Different Day; Different Autism Story

Posted by : Julie in Parenting Children with Special Needs Blog at 11:02 am , 830 words, 517 views  
Categories: You've Got To Be Kidding Me!
Just as quickly as I finished the tragic story of a mother overwhelmed by her daughter’s special needs who did the horrific…killed her, I read this story in the Atlanta Journal Constitution.

I love these two reporters, Alan Judd and Andy Miller, for their tenacity and their tireless championing of the rights of the mentally ill. But, I have a hard time reading these stories.
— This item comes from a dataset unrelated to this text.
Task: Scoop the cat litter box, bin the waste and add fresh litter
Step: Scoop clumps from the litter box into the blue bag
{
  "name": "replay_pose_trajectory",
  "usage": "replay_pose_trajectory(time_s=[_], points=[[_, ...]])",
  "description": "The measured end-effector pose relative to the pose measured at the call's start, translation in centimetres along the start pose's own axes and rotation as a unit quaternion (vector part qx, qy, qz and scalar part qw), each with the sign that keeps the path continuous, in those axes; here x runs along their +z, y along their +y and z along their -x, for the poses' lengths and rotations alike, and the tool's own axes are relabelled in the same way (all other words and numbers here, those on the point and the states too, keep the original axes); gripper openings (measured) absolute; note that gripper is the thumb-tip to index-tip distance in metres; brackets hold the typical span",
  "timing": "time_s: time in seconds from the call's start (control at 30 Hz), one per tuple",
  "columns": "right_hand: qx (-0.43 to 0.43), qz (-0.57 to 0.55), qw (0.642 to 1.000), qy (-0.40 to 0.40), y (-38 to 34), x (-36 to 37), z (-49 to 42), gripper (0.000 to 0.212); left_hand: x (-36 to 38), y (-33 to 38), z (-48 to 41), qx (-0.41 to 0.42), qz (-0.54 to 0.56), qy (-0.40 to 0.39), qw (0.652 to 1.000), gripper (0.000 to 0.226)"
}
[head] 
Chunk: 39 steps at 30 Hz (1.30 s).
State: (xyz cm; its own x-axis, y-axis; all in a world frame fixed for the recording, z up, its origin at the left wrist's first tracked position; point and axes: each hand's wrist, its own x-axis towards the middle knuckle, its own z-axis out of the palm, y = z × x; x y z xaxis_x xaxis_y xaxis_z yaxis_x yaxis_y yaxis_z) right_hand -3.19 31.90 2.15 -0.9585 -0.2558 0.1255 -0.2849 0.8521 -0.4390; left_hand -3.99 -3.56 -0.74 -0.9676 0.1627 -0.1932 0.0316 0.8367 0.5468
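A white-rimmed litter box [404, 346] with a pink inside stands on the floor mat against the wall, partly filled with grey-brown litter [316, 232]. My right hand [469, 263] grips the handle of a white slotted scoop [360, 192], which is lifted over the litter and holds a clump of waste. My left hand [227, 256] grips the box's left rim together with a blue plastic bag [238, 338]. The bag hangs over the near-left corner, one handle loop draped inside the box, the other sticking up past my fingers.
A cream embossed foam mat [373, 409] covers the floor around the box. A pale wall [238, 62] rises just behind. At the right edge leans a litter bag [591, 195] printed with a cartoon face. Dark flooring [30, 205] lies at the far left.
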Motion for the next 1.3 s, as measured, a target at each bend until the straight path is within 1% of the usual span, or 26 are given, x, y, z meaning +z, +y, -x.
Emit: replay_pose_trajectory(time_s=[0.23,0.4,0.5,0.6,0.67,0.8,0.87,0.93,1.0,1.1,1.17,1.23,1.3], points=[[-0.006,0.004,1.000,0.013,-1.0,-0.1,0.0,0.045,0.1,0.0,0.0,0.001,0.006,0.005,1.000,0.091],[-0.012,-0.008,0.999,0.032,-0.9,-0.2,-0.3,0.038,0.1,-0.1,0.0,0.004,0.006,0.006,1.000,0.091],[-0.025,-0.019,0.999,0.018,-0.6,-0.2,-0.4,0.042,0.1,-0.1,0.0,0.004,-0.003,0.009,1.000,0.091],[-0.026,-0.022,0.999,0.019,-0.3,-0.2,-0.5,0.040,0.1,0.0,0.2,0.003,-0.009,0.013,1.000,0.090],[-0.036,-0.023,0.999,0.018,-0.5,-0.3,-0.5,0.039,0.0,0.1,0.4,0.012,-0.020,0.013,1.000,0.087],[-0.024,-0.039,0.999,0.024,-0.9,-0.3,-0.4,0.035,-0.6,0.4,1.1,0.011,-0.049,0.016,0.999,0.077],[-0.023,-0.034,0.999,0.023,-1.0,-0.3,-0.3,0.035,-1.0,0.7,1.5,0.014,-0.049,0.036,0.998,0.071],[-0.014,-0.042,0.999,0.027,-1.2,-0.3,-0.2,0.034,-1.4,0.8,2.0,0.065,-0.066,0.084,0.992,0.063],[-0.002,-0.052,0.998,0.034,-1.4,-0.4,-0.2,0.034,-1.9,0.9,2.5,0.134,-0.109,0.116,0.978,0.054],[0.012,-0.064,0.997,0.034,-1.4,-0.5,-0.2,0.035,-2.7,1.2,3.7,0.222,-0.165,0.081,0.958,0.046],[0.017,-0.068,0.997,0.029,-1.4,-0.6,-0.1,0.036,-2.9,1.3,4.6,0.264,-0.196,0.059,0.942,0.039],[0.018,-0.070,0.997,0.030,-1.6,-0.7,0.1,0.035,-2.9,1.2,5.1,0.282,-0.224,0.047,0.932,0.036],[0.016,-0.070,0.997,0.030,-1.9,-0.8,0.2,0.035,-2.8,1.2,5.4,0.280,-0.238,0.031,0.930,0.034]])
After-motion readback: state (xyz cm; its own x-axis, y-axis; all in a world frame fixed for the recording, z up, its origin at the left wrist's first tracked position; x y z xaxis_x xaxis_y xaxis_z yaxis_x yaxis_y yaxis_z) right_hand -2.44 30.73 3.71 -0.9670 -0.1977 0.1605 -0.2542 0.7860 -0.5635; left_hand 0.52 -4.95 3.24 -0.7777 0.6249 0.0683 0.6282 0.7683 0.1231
Last year they did a series exposing the neglect and abuse at Georgia’s state mental hospitals, including the senseless death of a girl we actually knew, named Sarah Crider.

This week, they cover the plight of Vince Allen, a 15-year-old teenager with autism, who was so severely neglected, and likely also physically abused, during an 11-day stay at the Georgia Regional Hospital that he was taken by ambulance and spent 36 days at a local children’s hospital being treated for dehydration, kidney failure and infection to some very nasty untreated self-mutilation wounds. Twice the agency governing the state mental hospitals, Department of Human Resources, has investigated Allen’s stay at Georgia Regional in January 2006, and found lack of sufficient evidence that the hospital was guilty of neglect or abuse.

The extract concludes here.